EXERCISE AIM: Return the listing below in full, with every line exactly as it is.
━━━ THE DATA
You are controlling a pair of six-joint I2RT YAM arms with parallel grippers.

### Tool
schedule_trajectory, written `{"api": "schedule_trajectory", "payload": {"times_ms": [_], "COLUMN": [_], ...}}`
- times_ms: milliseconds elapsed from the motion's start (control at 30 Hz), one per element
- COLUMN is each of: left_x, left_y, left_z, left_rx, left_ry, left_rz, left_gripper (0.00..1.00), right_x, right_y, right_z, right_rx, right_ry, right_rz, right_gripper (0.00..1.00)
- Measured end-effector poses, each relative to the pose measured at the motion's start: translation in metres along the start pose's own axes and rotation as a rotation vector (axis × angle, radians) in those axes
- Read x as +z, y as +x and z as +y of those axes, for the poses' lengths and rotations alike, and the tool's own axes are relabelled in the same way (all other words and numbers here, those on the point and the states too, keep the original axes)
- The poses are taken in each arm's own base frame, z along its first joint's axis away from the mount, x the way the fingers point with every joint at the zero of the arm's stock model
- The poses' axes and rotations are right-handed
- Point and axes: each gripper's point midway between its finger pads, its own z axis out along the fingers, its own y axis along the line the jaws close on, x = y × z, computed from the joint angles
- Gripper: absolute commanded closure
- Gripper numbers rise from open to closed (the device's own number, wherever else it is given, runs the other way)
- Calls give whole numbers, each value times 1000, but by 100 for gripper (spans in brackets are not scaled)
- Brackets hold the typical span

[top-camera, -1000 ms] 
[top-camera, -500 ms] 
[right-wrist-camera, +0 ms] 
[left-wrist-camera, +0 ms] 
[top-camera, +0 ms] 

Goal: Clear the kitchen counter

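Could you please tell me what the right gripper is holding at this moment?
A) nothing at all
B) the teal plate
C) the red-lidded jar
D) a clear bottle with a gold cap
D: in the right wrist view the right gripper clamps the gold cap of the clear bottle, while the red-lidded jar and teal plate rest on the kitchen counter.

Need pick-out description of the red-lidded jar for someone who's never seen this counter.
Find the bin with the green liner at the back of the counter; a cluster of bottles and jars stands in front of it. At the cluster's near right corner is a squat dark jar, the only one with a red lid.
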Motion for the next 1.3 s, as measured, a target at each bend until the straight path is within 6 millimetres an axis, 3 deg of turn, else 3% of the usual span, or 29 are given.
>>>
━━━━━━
ANSWER BOX:
You are controlling a pair of six-joint I2RT YAM arms with parallel grippers.

### Tool
schedule_trajectory, written `{"api": "schedule_trajectory", "payload": {"times_ms": [_], "COLUMN": [_], ...}}`
- times_ms: milliseconds elapsed from the motion's start (control at 30 Hz), one per element
- COLUMN is each of: left_x, left_y, left_z, left_rx, left_ry, left_rz, left_gripper (0.00..1.00), right_x, right_y, right_z, right_rx, right_ry, right_rz, right_gripper (0.00..1.00)
- Measured end-effector poses, each relative to the pose measured at the motion's start: translation in metres along the start pose's own axes and rotation as a rotation vector (axis × angle, radians) in those axes
- Read x as +z, y as +x and z as +y of those axes, for the poses' lengths and rotations alike, and the tool's own axes are relabelled in the same way (all other words and numbers here, those on the point and the states too, keep the original axes)
- The poses are taken in each arm's own base frame, z along its first joint's axis away from the mount, x the way the fingers point with every joint at the zero of the arm's stock model
- The poses' axes and rotations are right-handed
- Point and axes: each gripper's point midway between its finger pads, its own z axis out along the fingers, its own y axis along the line the jaws close on, x = y × z, computed from the joint angles
- Gripper: absolute commanded closure
- Gripper numbers rise from open to closed (the device's own number, wherever else it is given, runs the other way)
- Calls give whole numbers, each value times 1000, but by 100 for gripper (spans in brackets are not scaled)
- Brackets hold the typical span

[top-camera, -1000 ms] 
[top-camera, -500 ms] 
[right-wrist-camera, +0 ms] 
[left-wrist-camera, +0 ms] 
[top-camera, +0 ms] 

Goal: Clear the kitchen counter

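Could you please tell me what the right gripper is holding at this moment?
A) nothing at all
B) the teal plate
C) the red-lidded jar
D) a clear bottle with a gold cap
D: in the right wrist view the right gripper clamps the gold cap of the clear bottle, while the red-lidded jar and teal plate rest on the kitchen counter.

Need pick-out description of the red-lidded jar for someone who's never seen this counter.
Find the bin with the green liner at the back of the counter; a cluster of bottles and jars stands in front of it. At the cluster's near right corner is a squat dark jar, the only one with a red lid.
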Motion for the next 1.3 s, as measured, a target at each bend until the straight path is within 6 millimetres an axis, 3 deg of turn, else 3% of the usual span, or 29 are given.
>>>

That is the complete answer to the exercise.